> What to work on:
Leaving nothing out, set down all the data exactly.

> Supplied data:
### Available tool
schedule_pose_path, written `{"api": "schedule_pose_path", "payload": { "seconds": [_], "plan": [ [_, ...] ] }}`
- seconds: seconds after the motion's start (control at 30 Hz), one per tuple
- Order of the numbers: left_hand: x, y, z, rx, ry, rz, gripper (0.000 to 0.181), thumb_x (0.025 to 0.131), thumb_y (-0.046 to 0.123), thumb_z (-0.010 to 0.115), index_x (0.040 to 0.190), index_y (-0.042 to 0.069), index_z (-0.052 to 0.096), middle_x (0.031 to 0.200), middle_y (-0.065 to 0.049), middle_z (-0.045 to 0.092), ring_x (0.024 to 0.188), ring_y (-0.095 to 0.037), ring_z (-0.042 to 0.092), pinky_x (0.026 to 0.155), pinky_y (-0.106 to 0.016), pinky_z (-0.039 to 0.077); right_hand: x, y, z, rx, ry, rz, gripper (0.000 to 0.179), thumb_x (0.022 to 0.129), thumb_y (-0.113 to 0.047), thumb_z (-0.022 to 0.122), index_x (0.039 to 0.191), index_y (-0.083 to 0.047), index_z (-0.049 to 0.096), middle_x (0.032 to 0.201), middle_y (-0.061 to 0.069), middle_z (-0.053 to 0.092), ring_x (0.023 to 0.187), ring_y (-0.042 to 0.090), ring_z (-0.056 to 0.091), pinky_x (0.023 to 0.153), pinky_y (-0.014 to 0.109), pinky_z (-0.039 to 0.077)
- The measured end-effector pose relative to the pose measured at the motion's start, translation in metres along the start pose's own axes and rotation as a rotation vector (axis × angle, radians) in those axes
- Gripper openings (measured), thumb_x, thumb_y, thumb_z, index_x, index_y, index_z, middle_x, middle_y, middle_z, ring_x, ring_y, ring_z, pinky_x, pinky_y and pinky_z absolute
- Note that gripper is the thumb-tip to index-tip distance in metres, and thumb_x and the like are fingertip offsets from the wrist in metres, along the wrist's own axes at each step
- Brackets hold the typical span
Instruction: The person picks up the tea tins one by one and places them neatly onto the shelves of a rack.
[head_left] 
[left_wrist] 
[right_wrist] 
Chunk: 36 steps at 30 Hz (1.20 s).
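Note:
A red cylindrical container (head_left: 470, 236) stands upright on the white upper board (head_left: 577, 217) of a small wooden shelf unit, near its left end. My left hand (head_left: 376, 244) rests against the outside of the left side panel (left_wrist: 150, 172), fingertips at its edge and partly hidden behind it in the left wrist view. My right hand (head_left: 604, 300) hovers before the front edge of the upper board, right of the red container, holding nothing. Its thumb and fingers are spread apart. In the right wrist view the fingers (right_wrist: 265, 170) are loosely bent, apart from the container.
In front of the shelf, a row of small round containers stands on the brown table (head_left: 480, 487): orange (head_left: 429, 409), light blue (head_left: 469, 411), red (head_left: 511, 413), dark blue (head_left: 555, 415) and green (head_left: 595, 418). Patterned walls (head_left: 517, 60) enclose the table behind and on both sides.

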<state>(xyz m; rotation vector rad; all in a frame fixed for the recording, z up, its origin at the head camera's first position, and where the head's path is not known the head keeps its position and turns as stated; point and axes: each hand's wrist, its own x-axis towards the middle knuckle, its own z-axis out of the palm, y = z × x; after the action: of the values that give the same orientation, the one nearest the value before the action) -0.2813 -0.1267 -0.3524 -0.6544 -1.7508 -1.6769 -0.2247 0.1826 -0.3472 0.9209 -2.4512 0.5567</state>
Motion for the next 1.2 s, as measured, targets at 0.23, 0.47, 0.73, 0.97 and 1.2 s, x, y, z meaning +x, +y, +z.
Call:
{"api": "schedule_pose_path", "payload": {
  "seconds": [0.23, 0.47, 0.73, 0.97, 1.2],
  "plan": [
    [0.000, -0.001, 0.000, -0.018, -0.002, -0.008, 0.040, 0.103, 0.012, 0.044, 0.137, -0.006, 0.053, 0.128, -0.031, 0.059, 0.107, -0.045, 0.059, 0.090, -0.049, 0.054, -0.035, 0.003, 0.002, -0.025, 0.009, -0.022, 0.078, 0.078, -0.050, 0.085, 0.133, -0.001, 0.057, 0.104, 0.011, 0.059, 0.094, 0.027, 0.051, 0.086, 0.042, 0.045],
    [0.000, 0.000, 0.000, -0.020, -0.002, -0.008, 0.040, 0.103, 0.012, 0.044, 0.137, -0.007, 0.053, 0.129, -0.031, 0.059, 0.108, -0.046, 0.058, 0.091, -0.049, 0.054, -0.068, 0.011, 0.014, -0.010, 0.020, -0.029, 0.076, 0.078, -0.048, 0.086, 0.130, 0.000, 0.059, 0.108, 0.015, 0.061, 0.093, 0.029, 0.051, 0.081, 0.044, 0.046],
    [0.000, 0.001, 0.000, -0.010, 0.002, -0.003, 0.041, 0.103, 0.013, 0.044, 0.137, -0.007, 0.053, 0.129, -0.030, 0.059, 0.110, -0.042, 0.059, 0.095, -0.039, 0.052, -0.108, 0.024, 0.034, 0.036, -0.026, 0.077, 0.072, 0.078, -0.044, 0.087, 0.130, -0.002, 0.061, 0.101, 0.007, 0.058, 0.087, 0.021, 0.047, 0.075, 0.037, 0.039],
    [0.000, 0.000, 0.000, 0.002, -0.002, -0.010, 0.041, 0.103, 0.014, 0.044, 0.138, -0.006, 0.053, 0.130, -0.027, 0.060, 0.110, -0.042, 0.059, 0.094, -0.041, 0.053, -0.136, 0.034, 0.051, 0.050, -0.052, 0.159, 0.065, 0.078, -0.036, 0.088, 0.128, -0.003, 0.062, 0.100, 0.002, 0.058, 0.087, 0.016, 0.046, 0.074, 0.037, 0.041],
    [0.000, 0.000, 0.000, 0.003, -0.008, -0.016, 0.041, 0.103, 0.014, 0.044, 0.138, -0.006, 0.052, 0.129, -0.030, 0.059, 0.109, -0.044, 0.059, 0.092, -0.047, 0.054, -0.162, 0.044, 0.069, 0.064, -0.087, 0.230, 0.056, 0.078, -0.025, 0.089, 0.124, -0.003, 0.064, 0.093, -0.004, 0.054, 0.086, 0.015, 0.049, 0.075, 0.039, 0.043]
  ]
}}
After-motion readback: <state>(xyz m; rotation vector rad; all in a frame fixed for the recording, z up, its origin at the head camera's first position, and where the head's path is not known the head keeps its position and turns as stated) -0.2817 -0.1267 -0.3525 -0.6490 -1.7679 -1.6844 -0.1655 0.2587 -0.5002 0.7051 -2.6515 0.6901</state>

> Answer to the problem:
### Available tool
schedule_pose_path, written `{"api": "schedule_pose_path", "payload": { "seconds": [_], "plan": [ [_, ...] ] }}`
- seconds: seconds after the motion's start (control at 30 Hz), one per tuple
- Order of the numbers: left_hand: x, y, z, rx, ry, rz, gripper (0.000 to 0.181), thumb_x (0.025 to 0.131), thumb_y (-0.046 to 0.123), thumb_z (-0.010 to 0.115), index_x (0.040 to 0.190), index_y (-0.042 to 0.069), index_z (-0.052 to 0.096), middle_x (0.031 to 0.200), middle_y (-0.065 to 0.049), middle_z (-0.045 to 0.092), ring_x (0.024 to 0.188), ring_y (-0.095 to 0.037), ring_z (-0.042 to 0.092), pinky_x (0.026 to 0.155), pinky_y (-0.106 to 0.016), pinky_z (-0.039 to 0.077); right_hand: x, y, z, rx, ry, rz, gripper (0.000 to 0.179), thumb_x (0.022 to 0.129), thumb_y (-0.113 to 0.047), thumb_z (-0.022 to 0.122), index_x (0.039 to 0.191), index_y (-0.083 to 0.047), index_z (-0.049 to 0.096), middle_x (0.032 to 0.201), middle_y (-0.061 to 0.069), middle_z (-0.053 to 0.092), ring_x (0.023 to 0.187), ring_y (-0.042 to 0.090), ring_z (-0.056 to 0.091), pinky_x (0.023 to 0.153), pinky_y (-0.014 to 0.109), pinky_z (-0.039 to 0.077)
- The measured end-effector pose relative to the pose measured at the motion's start, translation in metres along the start pose's own axes and rotation as a rotation vector (axis × angle, radians) in those axes
- Gripper openings (measured), thumb_x, thumb_y, thumb_z, index_x, index_y, index_z, middle_x, middle_y, middle_z, ring_x, ring_y, ring_z, pinky_x, pinky_y and pinky_z absolute
- Note that gripper is the thumb-tip to index-tip distance in metres, and thumb_x and the like are fingertip offsets from the wrist in metres, along the wrist's own axes at each step
- Brackets hold the typical span
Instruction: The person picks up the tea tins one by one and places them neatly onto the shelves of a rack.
[head_left] 
[left_wrist] 
[right_wrist] 
Chunk: 36 steps at 30 Hz (1.20 s).
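Note:
A red cylindrical container (head_left: 470, 236) stands upright on the white upper board (head_left: 577, 217) of a small wooden shelf unit, near its left end. My left hand (head_left: 376, 244) rests against the outside of the left side panel (left_wrist: 150, 172), fingertips at its edge and partly hidden behind it in the left wrist view. My right hand (head_left: 604, 300) hovers before the front edge of the upper board, right of the red container, holding nothing. Its thumb and fingers are spread apart. In the right wrist view the fingers (right_wrist: 265, 170) are loosely bent, apart from the container.
In front of the shelf, a row of small round containers stands on the brown table (head_left: 480, 487): orange (head_left: 429, 409), light blue (head_left: 469, 411), red (head_left: 511, 413), dark blue (head_left: 555, 415) and green (head_left: 595, 418). Patterned walls (head_left: 517, 60) enclose the table behind and on both sides.
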
<state>(xyz m; rotation vector rad; all in a frame fixed for the recording, z up, its origin at the head camera's first position, and where the head's path is not known the head keeps its position and turns as stated; point and axes: each hand's wrist, its own x-axis towards the middle knuckle, its own z-axis out of the palm, y = z × x; after the action: of the values that give the same orientation, the one nearest the value before the action) -0.2813 -0.1267 -0.3524 -0.6544 -1.7508 -1.6769 -0.2247 0.1826 -0.3472 0.9209 -2.4512 0.5567</state>
Motion for the next 1.2 s, as measured, targets at 0.23, 0.47, 0.73, 0.97 and 1.2 s, x, y, z meaning +x, +y, +z.
Call:
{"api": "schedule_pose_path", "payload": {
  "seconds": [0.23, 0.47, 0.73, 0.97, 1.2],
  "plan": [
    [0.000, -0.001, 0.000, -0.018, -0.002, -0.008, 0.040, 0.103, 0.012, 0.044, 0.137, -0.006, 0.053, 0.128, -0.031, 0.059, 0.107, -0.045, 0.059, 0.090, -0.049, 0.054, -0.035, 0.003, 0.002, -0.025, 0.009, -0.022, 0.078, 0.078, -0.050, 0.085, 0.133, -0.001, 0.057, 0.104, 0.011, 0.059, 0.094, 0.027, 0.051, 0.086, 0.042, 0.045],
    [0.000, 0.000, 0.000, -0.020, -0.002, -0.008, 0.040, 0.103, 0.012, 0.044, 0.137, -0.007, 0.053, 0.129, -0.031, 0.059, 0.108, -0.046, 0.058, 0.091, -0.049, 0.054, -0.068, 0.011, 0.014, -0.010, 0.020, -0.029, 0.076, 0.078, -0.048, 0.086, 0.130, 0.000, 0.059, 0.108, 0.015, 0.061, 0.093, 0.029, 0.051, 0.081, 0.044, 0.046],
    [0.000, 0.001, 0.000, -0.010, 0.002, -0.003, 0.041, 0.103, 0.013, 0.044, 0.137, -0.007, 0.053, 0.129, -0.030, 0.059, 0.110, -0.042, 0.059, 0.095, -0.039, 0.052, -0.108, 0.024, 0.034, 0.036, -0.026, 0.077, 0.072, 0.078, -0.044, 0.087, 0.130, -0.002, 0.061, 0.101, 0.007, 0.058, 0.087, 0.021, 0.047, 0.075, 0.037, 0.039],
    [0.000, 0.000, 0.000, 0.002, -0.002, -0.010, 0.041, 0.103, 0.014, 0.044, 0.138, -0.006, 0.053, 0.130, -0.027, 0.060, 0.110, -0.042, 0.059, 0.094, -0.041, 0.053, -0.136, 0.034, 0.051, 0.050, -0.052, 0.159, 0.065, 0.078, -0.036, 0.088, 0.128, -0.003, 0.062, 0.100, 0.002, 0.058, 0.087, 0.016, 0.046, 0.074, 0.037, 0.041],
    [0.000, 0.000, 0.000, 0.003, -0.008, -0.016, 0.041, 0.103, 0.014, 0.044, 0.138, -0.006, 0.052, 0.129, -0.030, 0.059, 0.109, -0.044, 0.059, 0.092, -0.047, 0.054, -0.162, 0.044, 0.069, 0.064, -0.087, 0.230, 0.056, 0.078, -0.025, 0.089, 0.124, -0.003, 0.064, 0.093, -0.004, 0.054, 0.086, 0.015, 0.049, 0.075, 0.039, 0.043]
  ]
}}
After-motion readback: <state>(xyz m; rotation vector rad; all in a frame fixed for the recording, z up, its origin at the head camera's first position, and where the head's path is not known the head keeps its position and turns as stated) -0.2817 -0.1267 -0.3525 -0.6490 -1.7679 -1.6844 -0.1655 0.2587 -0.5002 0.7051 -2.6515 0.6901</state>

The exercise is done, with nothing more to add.